Collection of films on sexual health premieres

Frank Yan / The Chicago Maroon

In time for Valentine’s Day, South Side Stories premiered its first set of digital stories at the Gray Center Lab in Midway Studios Thursday night, with videos created by local youth that centered fittingly on the emotions that come with first love and relationships.

As part of the Center for Interdisciplinary Inquiry & Innovation in Sexual and Reproductive Health (Ci3), the South Side Stories project is run by a cross-disciplinary collection of graduate students, scholars, doctors, and artists who plan to study the creation of narratives produced by students of different genders, ages, and neighborhoods to supplement statistical public health research. The first in a series of local presentations, the premiere drew around 20 audience members.

“It’s a unique medium,” Ci3 Communications Manager Lauren Whalen said. “It’s really a way to encompass all the different facets of storytelling. All the voiceovers in the South Side Stories are the students’ own voices telling their stories, which we thought was extremely important because it’s them giving voice to their own experiences, and there is a lot of power in that.”

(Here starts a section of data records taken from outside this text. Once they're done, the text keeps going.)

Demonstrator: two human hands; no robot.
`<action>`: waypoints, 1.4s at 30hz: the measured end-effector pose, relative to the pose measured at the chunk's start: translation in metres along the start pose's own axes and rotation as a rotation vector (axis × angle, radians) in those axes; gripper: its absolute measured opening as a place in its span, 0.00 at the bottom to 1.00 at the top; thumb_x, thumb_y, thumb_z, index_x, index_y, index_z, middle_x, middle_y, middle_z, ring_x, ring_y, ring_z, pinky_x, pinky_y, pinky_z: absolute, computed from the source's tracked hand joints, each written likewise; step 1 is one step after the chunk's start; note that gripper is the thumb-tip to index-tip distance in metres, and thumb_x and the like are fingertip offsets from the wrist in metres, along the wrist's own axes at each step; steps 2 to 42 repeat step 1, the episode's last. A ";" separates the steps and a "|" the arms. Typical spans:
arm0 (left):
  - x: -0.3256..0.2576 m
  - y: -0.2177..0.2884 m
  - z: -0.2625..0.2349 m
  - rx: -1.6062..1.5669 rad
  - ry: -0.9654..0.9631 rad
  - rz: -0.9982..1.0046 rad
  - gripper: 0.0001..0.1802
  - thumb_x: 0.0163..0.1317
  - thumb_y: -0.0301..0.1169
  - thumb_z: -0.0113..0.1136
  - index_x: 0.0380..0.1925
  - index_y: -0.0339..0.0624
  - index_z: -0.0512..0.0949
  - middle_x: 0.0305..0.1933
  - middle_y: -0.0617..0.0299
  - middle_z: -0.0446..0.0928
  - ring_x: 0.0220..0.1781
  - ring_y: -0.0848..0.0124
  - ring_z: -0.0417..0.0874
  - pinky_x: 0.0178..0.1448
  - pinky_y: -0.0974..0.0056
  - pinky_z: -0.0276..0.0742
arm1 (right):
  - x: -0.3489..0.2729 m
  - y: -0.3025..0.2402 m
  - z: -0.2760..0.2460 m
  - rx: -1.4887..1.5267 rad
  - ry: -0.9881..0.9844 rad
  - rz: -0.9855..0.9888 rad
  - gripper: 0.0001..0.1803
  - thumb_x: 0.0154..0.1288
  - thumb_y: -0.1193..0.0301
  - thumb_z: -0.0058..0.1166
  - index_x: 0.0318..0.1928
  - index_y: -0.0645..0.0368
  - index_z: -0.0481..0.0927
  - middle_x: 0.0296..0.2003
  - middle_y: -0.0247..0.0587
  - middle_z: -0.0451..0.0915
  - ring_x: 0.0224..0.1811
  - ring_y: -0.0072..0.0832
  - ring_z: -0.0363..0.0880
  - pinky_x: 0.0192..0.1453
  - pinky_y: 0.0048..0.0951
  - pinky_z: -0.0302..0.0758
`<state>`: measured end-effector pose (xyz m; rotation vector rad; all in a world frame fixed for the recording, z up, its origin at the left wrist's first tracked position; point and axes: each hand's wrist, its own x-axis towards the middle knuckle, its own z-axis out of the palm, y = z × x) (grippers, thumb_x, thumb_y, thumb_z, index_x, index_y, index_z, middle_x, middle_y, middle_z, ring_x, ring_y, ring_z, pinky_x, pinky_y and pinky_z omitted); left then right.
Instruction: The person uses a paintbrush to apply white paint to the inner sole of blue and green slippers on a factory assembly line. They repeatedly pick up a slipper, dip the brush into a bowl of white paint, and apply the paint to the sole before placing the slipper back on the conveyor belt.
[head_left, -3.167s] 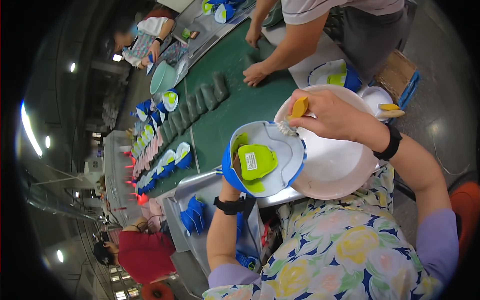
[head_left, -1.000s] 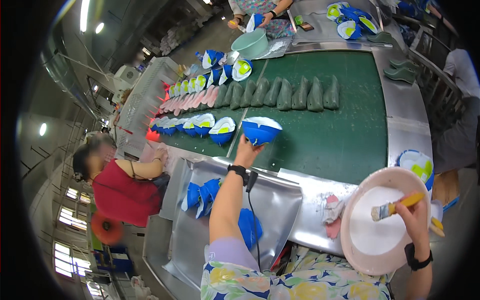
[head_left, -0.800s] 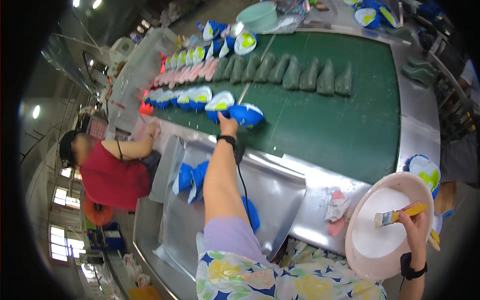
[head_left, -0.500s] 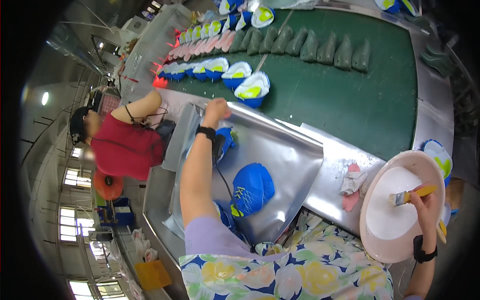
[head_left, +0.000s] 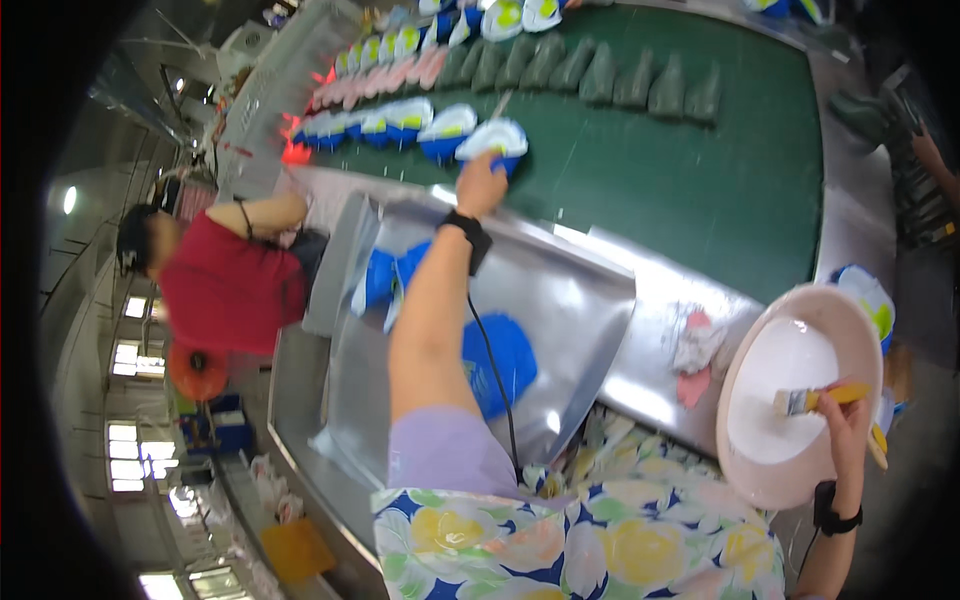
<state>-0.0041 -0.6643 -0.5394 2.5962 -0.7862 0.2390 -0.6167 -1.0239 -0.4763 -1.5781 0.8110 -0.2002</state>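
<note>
Placing step: left hand (head_left: 482,186) gripped blue-and-white shoe piece (head_left: 492,140) at green belt (head_left: 700,190). Right hand (head_left: 845,430) held brush (head_left: 818,398) over basin (head_left: 745,480). Release needs steadiness.

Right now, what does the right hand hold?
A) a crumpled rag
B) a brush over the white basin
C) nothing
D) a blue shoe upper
B: the right hand grips a yellow-handled brush with its bristles over the white contents of the basin.
</note>
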 end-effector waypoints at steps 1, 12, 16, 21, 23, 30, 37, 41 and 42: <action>0.000 0.008 -0.026 -0.023 -0.023 0.042 0.23 0.59 0.37 0.57 0.56 0.47 0.79 0.56 0.45 0.79 0.60 0.49 0.78 0.64 0.51 0.72 | 0.002 0.007 -0.006 -0.018 -0.014 0.031 0.11 0.68 0.71 0.60 0.46 0.62 0.75 0.42 0.42 0.81 0.44 0.24 0.80 0.53 0.26 0.80; 0.000 0.008 -0.026 -0.023 -0.023 0.042 0.23 0.59 0.37 0.57 0.56 0.47 0.79 0.56 0.45 0.79 0.60 0.49 0.78 0.64 0.51 0.72 | 0.002 0.007 -0.006 -0.018 -0.014 0.031 0.11 0.68 0.71 0.60 0.46 0.62 0.75 0.42 0.42 0.81 0.44 0.24 0.80 0.53 0.26 0.80; 0.000 0.008 -0.026 -0.023 -0.023 0.042 0.23 0.59 0.37 0.57 0.56 0.47 0.79 0.56 0.45 0.79 0.60 0.49 0.78 0.64 0.51 0.72 | 0.002 0.007 -0.006 -0.018 -0.014 0.031 0.11 0.68 0.71 0.60 0.46 0.62 0.75 0.42 0.42 0.81 0.44 0.24 0.80 0.53 0.26 0.80; 0.000 0.008 -0.026 -0.023 -0.023 0.042 0.23 0.59 0.37 0.57 0.56 0.47 0.79 0.56 0.45 0.79 0.60 0.49 0.78 0.64 0.51 0.72 | 0.002 0.007 -0.006 -0.018 -0.014 0.031 0.11 0.68 0.71 0.60 0.46 0.62 0.75 0.42 0.42 0.81 0.44 0.24 0.80 0.53 0.26 0.80; 0.000 0.008 -0.026 -0.023 -0.023 0.042 0.23 0.59 0.37 0.57 0.56 0.47 0.79 0.56 0.45 0.79 0.60 0.49 0.78 0.64 0.51 0.72 | 0.002 0.007 -0.006 -0.018 -0.014 0.031 0.11 0.68 0.71 0.60 0.46 0.62 0.75 0.42 0.42 0.81 0.44 0.24 0.80 0.53 0.26 0.80; 0.000 0.008 -0.026 -0.023 -0.023 0.042 0.23 0.59 0.37 0.57 0.56 0.47 0.79 0.56 0.45 0.79 0.60 0.49 0.78 0.64 0.51 0.72 | 0.002 0.007 -0.006 -0.018 -0.014 0.031 0.11 0.68 0.71 0.60 0.46 0.62 0.75 0.42 0.42 0.81 0.44 0.24 0.80 0.53 0.26 0.80; 0.000 0.008 -0.026 -0.023 -0.023 0.042 0.23 0.59 0.37 0.57 0.56 0.47 0.79 0.56 0.45 0.79 0.60 0.49 0.78 0.64 0.51 0.72 | 0.002 0.007 -0.006 -0.018 -0.014 0.031 0.11 0.68 0.71 0.60 0.46 0.62 0.75 0.42 0.42 0.81 0.44 0.24 0.80 0.53 0.26 0.80; 0.000 0.008 -0.026 -0.023 -0.023 0.042 0.23 0.59 0.37 0.57 0.56 0.47 0.79 0.56 0.45 0.79 0.60 0.49 0.78 0.64 0.51 0.72 | 0.002 0.007 -0.006 -0.018 -0.014 0.031 0.11 0.68 0.71 0.60 0.46 0.62 0.75 0.42 0.42 0.81 0.44 0.24 0.80 0.53 0.26 0.80; 0.000 0.008 -0.026 -0.023 -0.023 0.042 0.23 0.59 0.37 0.57 0.56 0.47 0.79 0.56 0.45 0.79 0.60 0.49 0.78 0.64 0.51 0.72 | 0.002 0.007 -0.006 -0.018 -0.014 0.031 0.11 0.68 0.71 0.60 0.46 0.62 0.75 0.42 0.42 0.81 0.44 0.24 0.80 0.53 0.26 0.80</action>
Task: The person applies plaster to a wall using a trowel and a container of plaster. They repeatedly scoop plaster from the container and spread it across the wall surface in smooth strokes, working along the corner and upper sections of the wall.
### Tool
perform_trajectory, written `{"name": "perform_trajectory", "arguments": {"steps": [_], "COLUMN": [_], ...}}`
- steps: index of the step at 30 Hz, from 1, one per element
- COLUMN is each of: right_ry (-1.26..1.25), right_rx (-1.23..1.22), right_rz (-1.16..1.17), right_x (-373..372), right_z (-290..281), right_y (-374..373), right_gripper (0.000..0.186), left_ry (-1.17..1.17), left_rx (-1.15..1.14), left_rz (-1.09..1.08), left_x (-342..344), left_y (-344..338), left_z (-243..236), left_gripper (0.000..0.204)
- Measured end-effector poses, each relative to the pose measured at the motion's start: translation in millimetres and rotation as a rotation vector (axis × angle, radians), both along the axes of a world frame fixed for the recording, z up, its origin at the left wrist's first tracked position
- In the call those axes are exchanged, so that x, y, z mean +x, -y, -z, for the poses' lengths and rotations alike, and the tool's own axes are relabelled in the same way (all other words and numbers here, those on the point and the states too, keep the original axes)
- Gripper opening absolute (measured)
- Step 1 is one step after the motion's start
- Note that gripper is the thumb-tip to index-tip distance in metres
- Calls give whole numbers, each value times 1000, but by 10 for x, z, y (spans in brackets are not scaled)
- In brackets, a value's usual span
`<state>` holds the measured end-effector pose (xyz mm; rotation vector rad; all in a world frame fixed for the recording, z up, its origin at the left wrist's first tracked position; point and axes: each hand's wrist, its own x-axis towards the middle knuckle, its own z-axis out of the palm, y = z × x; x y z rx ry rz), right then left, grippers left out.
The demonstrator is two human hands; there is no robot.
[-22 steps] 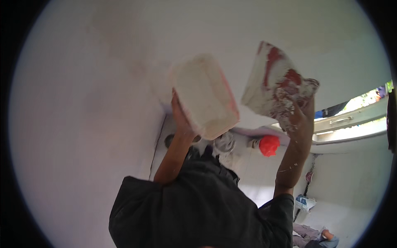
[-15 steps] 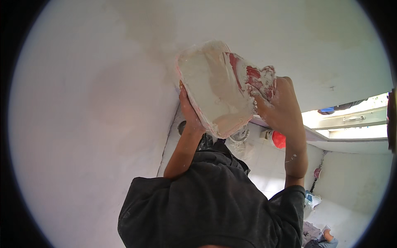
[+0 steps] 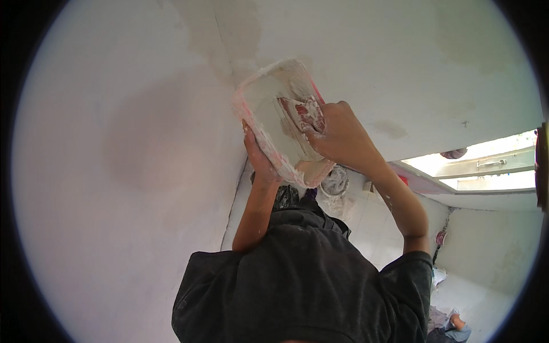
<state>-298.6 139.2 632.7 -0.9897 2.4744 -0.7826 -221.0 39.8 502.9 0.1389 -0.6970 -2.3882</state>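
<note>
My left hand (image 3: 262, 164) grips the near-left side of a rectangular plastic tray (image 3: 253, 127), whose pinkish rim is crusted with white paste. Smooth white putty (image 3: 266, 108) coats the inside. In my right hand (image 3: 345, 136) is a putty scraper (image 3: 310, 116), its red body smeared white. The scraper is over the inside of the tray, its edge against the putty. The fingers of my right hand are partly hidden behind the scraper, and those of my left go behind the tray.
White walls meet in a corner ahead, with damp grey patches (image 3: 231, 34). An open window (image 3: 486, 168) is at right. Below the tray, a putty-smeared bucket (image 3: 334, 182) and a black plastic bag (image 3: 286, 197) are on the floor. Another person (image 3: 456, 323) is at lower right.
The scraper and my right hand have moved left and slightly down, from the tray's right rim to its middle. The tray has tilted, showing more of its inside walls.
</note>
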Motion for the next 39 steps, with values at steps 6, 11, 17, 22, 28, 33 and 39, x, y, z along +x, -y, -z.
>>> {"name": "perform_trajectory", "arguments": {"steps": [6,11,17,22,28,33,39], "right_ry": [-6,-140,21,56,449,439,-1362], "right_rx": [-9,-37,-468,-513,-801,-1183,-567], "right_rz": [-23,-260,-145,-301,-46,347,368], "right_x": [122,479,82,-11,-294,-384,-268], "right_z": [220,539,727,662,703,-183,-777], "right_y": [103,136,36,-217,-792,-693,174], "right_gripper": [30,43,44,36,45,36,36], "left_ry": [62,327,122,-43,-79,41,-49], "left_rx": [43,-18,-338,87,68,63,217], "left_rz": [-26,79,170,290,465,90,-11], "left_x": [159,290,35,-17,0,99,609], "left_y": [64,261,252,184,-111,219,595], "left_z": [28,466,698,312,-324,501,407], "left_gripper": [55,51,56,55,57,60,53]}}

Ci3’s founder and director Melissa Gilliam said that she sees the film project as supplemental to the organization’s quantitative research on teen reproductive health and relationships.

“We decided to bring the people we study into the picture,” she said as she introduced the stories. “Using narrative is so different from what you get with a clinical study. There is a lot going on with this project, but tonight we highlight these voices.”

The Chicago Black Gay Men’s Caucus, Global Girls, and the YMCA connected participants with the project, which resulted in the production of 50 short films. While one aim is to share these stories, the program also provides students with free training in photography, video, and editing skills.

Digital Storytelling Manager Steven “Seed” Lynn has been working with students in weekend workshops at the Logan Center since last summer, collaborating with participants aged 13 to 24. Lynn led discussion among the audience Thursday night following the presentation of each story,  in which he explained the group process of crafting effective narrative and visual components.

“It still shocks me how much you can get a story pulling on your heartstrings in two minutes with just voices, images, and text,” he said. “We are really a listening project. We provide tools for storytelling, but also we help give proper tools for listening.”